Available data =>
******************************

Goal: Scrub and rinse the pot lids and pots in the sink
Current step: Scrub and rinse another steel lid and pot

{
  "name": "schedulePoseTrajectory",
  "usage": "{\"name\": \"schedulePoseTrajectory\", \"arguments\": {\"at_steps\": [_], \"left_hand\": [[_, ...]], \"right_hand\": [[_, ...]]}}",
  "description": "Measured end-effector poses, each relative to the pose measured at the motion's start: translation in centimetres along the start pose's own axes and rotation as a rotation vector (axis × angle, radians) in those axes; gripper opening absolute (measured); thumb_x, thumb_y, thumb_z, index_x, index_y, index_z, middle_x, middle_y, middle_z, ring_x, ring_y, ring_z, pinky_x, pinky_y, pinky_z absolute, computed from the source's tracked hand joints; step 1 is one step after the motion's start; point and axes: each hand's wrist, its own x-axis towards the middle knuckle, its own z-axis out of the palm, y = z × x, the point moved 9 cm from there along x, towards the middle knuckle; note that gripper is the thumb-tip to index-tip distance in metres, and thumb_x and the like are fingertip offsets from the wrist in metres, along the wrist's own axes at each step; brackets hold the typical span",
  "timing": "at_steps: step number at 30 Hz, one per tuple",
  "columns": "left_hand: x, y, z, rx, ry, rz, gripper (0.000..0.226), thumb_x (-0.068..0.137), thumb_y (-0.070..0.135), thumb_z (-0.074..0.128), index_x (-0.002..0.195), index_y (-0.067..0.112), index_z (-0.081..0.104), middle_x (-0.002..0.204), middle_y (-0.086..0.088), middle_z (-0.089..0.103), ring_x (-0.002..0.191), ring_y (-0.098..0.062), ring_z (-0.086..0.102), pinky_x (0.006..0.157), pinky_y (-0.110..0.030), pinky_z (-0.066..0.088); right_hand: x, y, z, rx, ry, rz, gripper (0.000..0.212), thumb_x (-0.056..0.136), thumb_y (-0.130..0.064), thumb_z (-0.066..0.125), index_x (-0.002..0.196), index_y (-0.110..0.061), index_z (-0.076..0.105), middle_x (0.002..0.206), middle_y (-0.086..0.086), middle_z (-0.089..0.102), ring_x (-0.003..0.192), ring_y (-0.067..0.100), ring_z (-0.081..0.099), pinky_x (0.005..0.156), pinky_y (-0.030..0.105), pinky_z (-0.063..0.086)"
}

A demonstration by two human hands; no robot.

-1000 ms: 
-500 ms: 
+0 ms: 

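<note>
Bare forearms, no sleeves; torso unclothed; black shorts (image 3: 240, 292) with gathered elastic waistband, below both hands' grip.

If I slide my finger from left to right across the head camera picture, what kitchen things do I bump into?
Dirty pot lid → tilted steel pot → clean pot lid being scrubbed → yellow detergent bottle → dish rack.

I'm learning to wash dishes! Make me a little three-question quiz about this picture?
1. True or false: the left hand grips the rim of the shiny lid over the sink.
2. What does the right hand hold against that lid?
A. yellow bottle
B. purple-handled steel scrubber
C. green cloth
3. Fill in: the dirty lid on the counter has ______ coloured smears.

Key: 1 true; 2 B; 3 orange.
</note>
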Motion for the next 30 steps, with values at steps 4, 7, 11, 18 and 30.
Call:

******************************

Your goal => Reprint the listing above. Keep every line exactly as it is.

Finished task =>
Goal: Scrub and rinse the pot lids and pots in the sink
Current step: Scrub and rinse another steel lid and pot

{
  "name": "schedulePoseTrajectory",
  "usage": "{\"name\": \"schedulePoseTrajectory\", \"arguments\": {\"at_steps\": [_], \"left_hand\": [[_, ...]], \"right_hand\": [[_, ...]]}}",
  "description": "Measured end-effector poses, each relative to the pose measured at the motion's start: translation in centimetres along the start pose's own axes and rotation as a rotation vector (axis × angle, radians) in those axes; gripper opening absolute (measured); thumb_x, thumb_y, thumb_z, index_x, index_y, index_z, middle_x, middle_y, middle_z, ring_x, ring_y, ring_z, pinky_x, pinky_y, pinky_z absolute, computed from the source's tracked hand joints; step 1 is one step after the motion's start; point and axes: each hand's wrist, its own x-axis towards the middle knuckle, its own z-axis out of the palm, y = z × x, the point moved 9 cm from there along x, towards the middle knuckle; note that gripper is the thumb-tip to index-tip distance in metres, and thumb_x and the like are fingertip offsets from the wrist in metres, along the wrist's own axes at each step; brackets hold the typical span",
  "timing": "at_steps: step number at 30 Hz, one per tuple",
  "columns": "left_hand: x, y, z, rx, ry, rz, gripper (0.000..0.226), thumb_x (-0.068..0.137), thumb_y (-0.070..0.135), thumb_z (-0.074..0.128), index_x (-0.002..0.195), index_y (-0.067..0.112), index_z (-0.081..0.104), middle_x (-0.002..0.204), middle_y (-0.086..0.088), middle_z (-0.089..0.103), ring_x (-0.002..0.191), ring_y (-0.098..0.062), ring_z (-0.086..0.102), pinky_x (0.006..0.157), pinky_y (-0.110..0.030), pinky_z (-0.066..0.088); right_hand: x, y, z, rx, ry, rz, gripper (0.000..0.212), thumb_x (-0.056..0.136), thumb_y (-0.130..0.064), thumb_z (-0.066..0.125), index_x (-0.002..0.196), index_y (-0.110..0.061), index_z (-0.076..0.105), middle_x (0.002..0.206), middle_y (-0.086..0.086), middle_z (-0.089..0.102), ring_x (-0.003..0.192), ring_y (-0.067..0.100), ring_z (-0.081..0.099), pinky_x (0.005..0.156), pinky_y (-0.030..0.105), pinky_z (-0.063..0.086)"
}

A demonstration by two human hands; no robot.

-1000 ms: 
-500 ms: 
+0 ms: 

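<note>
Bare forearms, no sleeves; torso unclothed; black shorts (image 3: 240, 292) with gathered elastic waistband, below both hands' grip.

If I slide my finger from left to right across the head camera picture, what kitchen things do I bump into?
Dirty pot lid → tilted steel pot → clean pot lid being scrubbed → yellow detergent bottle → dish rack.

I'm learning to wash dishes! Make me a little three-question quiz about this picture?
1. True or false: the left hand grips the rim of the shiny lid over the sink.
2. What does the right hand hold against that lid?
A. yellow bottle
B. purple-handled steel scrubber
C. green cloth
3. Fill in: the dirty lid on the counter has ______ coloured smears.

Key: 1 true; 2 B; 3 orange.
</note>
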Motion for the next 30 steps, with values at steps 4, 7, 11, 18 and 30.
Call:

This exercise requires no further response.